Federal Funds Allowed States To Maintain Health Care For Poor Children

Even as states grappled with crippling budget deficits and the political fallout of the deeply divisive health care overhaul, they maintained high rates of coverage for children in low-income families-thanks to enhanced federal Medicaid funding.

That’s according to a report released today by the Kaiser Family Foundation (KFF), which tracks trends in enrollment procedures, eligibility rules and cost-sharing practices in Medicaid programs, the joint federal-state health coverage for low-income people. (KHN is a project of the KFF.)

“Unlike other insurers, Medicaid is designed to expand its reach in difficult times,” said Cindy Mann, who directs the Center for Medicaid, CHIP and Survey & Certification within the federal Centers for Medicare & Medicaid Services (CMS). Mann called the findings of the KFF report “heartening.”

Job losses prompted by the continuing economic recession last year swelled the ranks of the country’s uninsured — estimated at 50 million in 2009 — as a growing number of families turned to Medicaid and the Children’s Health Insurance Program (CHIP) for health coverage. Were it not for extra federal funds provided as part of the stimulus package in 2009, many cash-strapped states would have slashed coverage in 2010, according to the report.

Instead, only two states-Arizona and New Jersey-did so, leveraging exceptions in the policies designed by the federal government to prevent coverage reductions. Other states sought to keep costs down without narrowing eligibility rules–by eliminating benefits, raising premiums, or increasing copayments. Those changes were “modest” overall, according to the foundation’s report.

In addition, 13 states made Medicaid coverage available to a wider segment of the population, and six states used federal funding from the Children’s Health Insurance Program Reauthorization Act of 2009 (CHIPRA) to fund coverage for lawfully residing immigrant children or pregnant women.

Oregon expanded income eligibility for children from 200 percent to 300 percent of the federal poverty level, and now allows families above that limit to buy into the program at full cost. Colorado also expanded eligibility for children, pregnant women and parents last year under its own Healthcare Affordability Act.

“There was huge pent-up demand and unmet need among parents of our low-income children,” said Joan Henneberry, echoing a key finding of the Kaiser Family Foundation report. Henneberry, who is the executive director of Colorado’s Department of Health Care Policy and Financing, said most of the new entrants into the state’s newly expanded Medicaid program were adults.

But in most other states, health coverage for parents and childless, non-disabled adults was marginal or nonexistent last year, the KFF report found. Childless adults make up 60 percent of the uninsured population, while those with children account for 24 percent, according to the foundation. The remaining 17 percent are uninsured children.

“Access to care for parents does not come close to matching that of children, and for non-disabled adults it lags even further behind,” said Tricia Brooks, a senior fellow at the Georgetown University Health Policy Institute Center for Children and Families and a co-author of the report.

Parents in a family of three making $18,310 per year-100 percent of the federal poverty level-didn’t qualify for coverage in 33 states last year, the study found. As of January 2011, only six states and the District of Columbia provided Medicaid benefits to adults without dependent children.

Under the federal health overhaul law, Medicaid eligibility will be extended to adults who earn up to 133 percent of the federal poverty level-with an option for individual states to expand eligibility if they choose to. Unless states decide to expand their current Medicaid coverage rules, most adults will have to wait until 2014, when most of the health law’s provisions kick in, to find affordable health coverage.

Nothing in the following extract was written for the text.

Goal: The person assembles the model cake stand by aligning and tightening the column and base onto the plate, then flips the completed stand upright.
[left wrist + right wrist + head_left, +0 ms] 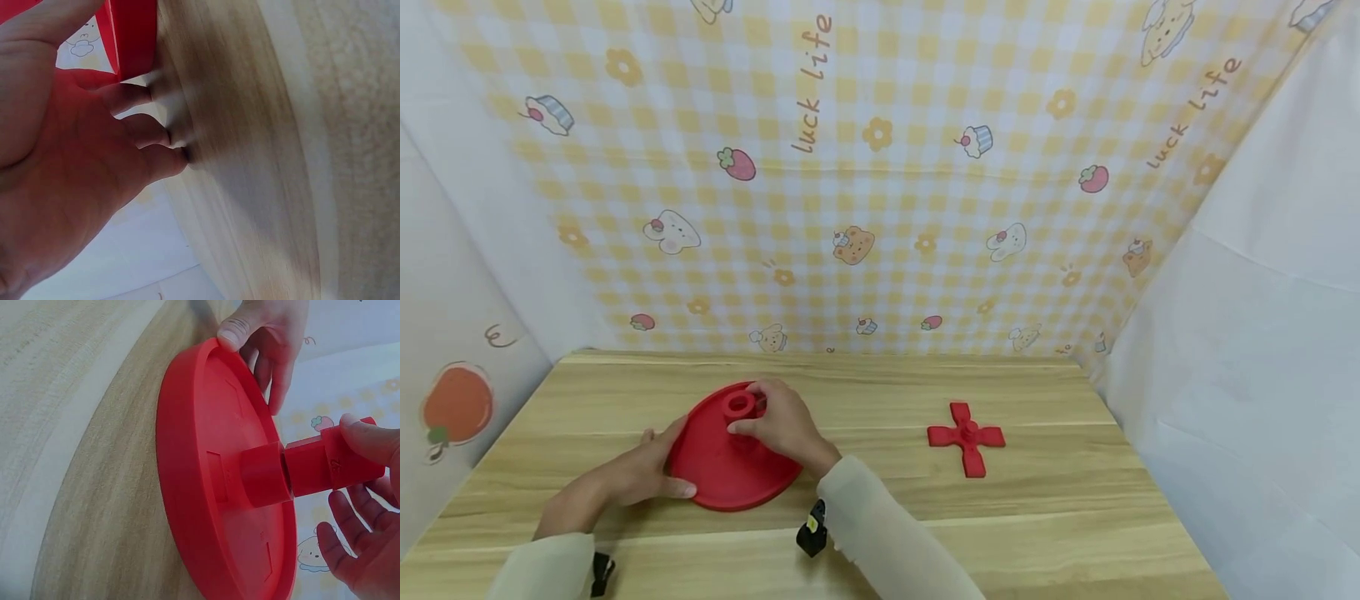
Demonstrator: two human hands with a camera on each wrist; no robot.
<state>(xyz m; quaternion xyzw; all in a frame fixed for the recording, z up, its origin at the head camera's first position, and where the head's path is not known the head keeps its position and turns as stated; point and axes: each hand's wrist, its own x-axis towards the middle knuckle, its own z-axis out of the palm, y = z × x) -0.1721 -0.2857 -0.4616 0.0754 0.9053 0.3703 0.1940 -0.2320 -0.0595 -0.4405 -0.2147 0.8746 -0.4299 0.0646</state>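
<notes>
1 red disc, rim grasped by the fingers of the left hand. 1 red ring-topped piece, pinched in the fingers of the right hand — at the end of the disc's central post. 1 red cross — on the worktop, right of all fingers.

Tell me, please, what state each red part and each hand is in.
Red rimmed disc: on the wooden tabletop, rim up.
Central post: upright on the disc.
Red ring-topped piece: at the post's end, dark seam between; attachment unclear.
Red four-armed cross: lying flat, apart from the disc.
Left hand: gripping the disc.
Right hand: pinching the ring-topped piece.
</notes>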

Under the federal stimulus act, states received a temporary boost in the share of Medicaid costs covered by the federal government. As a condition of receiving the funds, states were locked into a “maintenance of effort” requirement-prohibiting them from making their Medicaid programs’ eligibility rules or enrollment procedures any stricter than they were as of July 2008.

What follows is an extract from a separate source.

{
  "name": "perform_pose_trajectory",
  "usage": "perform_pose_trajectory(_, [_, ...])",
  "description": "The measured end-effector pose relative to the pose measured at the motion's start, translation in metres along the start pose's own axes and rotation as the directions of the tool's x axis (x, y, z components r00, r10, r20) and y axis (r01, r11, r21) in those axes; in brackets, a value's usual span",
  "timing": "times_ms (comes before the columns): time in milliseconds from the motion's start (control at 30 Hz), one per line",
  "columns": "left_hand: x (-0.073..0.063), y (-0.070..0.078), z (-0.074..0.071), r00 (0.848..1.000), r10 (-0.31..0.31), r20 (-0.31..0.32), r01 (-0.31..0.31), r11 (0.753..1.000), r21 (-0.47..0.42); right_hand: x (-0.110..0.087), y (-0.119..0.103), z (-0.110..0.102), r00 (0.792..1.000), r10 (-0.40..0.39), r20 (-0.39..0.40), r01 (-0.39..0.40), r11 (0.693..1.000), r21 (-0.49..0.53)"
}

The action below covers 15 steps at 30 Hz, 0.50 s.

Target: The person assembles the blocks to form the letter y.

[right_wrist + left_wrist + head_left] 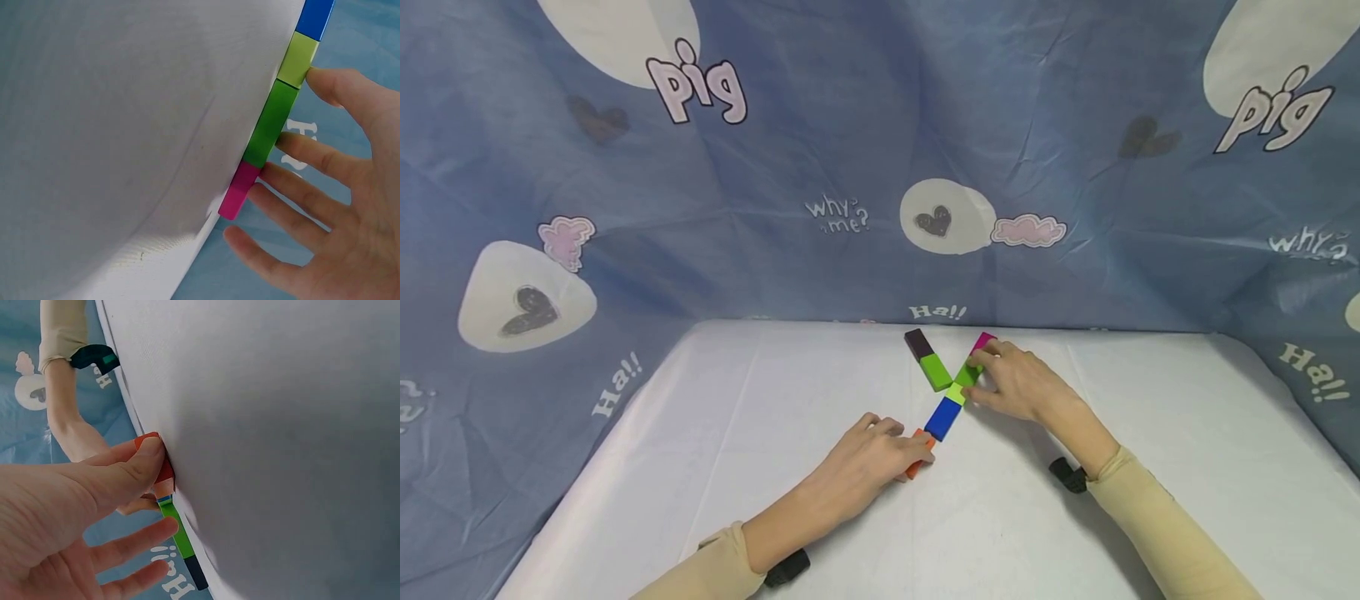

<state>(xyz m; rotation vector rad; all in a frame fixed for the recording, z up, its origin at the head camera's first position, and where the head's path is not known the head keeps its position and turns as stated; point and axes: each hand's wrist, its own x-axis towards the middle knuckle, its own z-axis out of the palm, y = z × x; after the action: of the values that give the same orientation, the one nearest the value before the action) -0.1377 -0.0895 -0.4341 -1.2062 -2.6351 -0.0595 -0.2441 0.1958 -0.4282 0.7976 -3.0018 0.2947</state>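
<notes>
Flat coloured blocks form a Y on the white table. My left hand pinches the orange block at the near end, thumb on one side. Beyond it run a blue block and a lime block. The right branch is a green block ending in a magenta block. Along that branch lies my right hand, its fingers spread and fairly straight, fingertips at the blocks' side and thumb at the lime block. A second green block and a black block make the left branch.
White cloth covers the table. A blue printed curtain rises behind the table and at both sides. Black wrist devices sit under both forearms, at the cuffs of beige sleeves.
</notes>
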Motion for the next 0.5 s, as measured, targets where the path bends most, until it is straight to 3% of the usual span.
perform_pose_trajectory(500, [0.0062, 0.0034, -0.0008, 1.0, 0.013, -0.013, -0.013, 0.999, 0.032, 0.0005, 0.0005, 0.0002, 1.0, 0.007, 0.005, -0.007, 1.0, -0.003])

Those terms will end when states stop receiving stimulus funds in June, but similar provisions in the new health law will take their place.

Several state officials have called those requirements excessive. Last week, 33 governors sent letters to federal leaders criticizing the maintenance of effort provisions, saying they “prevent states from managing their Medicaid programs for their unique Medicaid populations.”

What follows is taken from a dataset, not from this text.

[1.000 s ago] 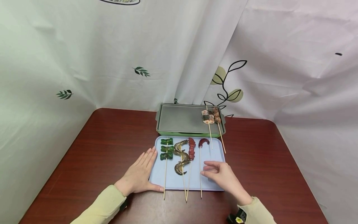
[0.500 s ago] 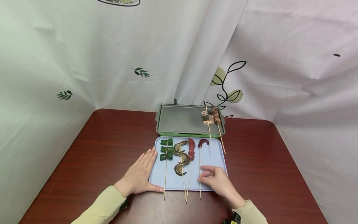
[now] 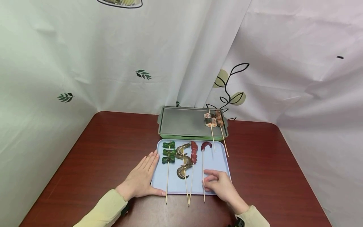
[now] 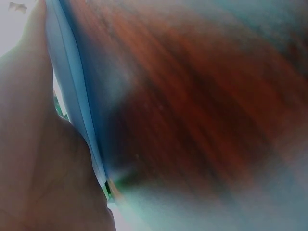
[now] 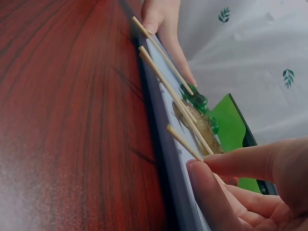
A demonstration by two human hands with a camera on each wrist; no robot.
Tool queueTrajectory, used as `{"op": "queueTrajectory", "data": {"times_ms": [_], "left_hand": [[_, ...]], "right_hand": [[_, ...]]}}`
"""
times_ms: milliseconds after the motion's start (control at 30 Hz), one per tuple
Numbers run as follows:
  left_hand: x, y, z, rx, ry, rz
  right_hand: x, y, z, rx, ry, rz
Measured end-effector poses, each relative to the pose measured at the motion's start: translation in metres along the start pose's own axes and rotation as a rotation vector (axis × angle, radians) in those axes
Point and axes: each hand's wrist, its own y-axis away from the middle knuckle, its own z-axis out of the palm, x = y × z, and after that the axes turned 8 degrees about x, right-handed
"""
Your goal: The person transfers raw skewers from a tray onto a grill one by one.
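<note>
My right hand [image 3: 222, 186] pinches the wooden stick of a skewer with one curved dark red piece [image 3: 206, 145] between thumb and forefinger, as the right wrist view also shows. The skewer lies at the right of a pale blue tray [image 3: 198, 186], its stick end past the front rim. My left hand [image 3: 141, 176] rests along the tray's left edge with straight fingers, thumb at the front corner by a green pepper skewer [image 3: 169, 152]. Between the hands lie a shrimp skewer [image 3: 182, 171] and a red meat skewer [image 3: 194, 153], their sticks crossing near the front ends.
A grey griddle [image 3: 181, 121] with a green base stands right behind the tray. At its right end lie a fish skewer [image 3: 210, 120] and a brown meatball skewer [image 3: 219, 118], their sticks reaching out over the tray. A pale curtain [image 3: 127, 47] hangs behind the red-brown table [image 3: 113, 138].
My right hand has moved left and toward the front edge, and its thumb and forefinger have come together on the stick. The left hand stays in place.
</note>
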Motion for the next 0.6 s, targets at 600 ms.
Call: {"op": "queueTrajectory", "data": {"times_ms": [600], "left_hand": [[0.0013,-0.0007,-0.0018,-0.008,0.029,-0.006]], "right_hand": [[-0.0041,0.0093,-0.0082,-0.032,-0.011,-0.019]]}}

The governors are requesting that federal leaders remove the restrictions immediately-but state Medicaid officials and health care advocates fear that move would pave the way for states to reverse the coverage improvements they’ve made thus far.

“If the protections for Medicaid and CHIP are dismantled, the success we’ve achieved in covering a record 90 percent of children will be very much at risk,” Brooks said. Instead, she said, governors “should request that extra financial help for Medicaid be extended.”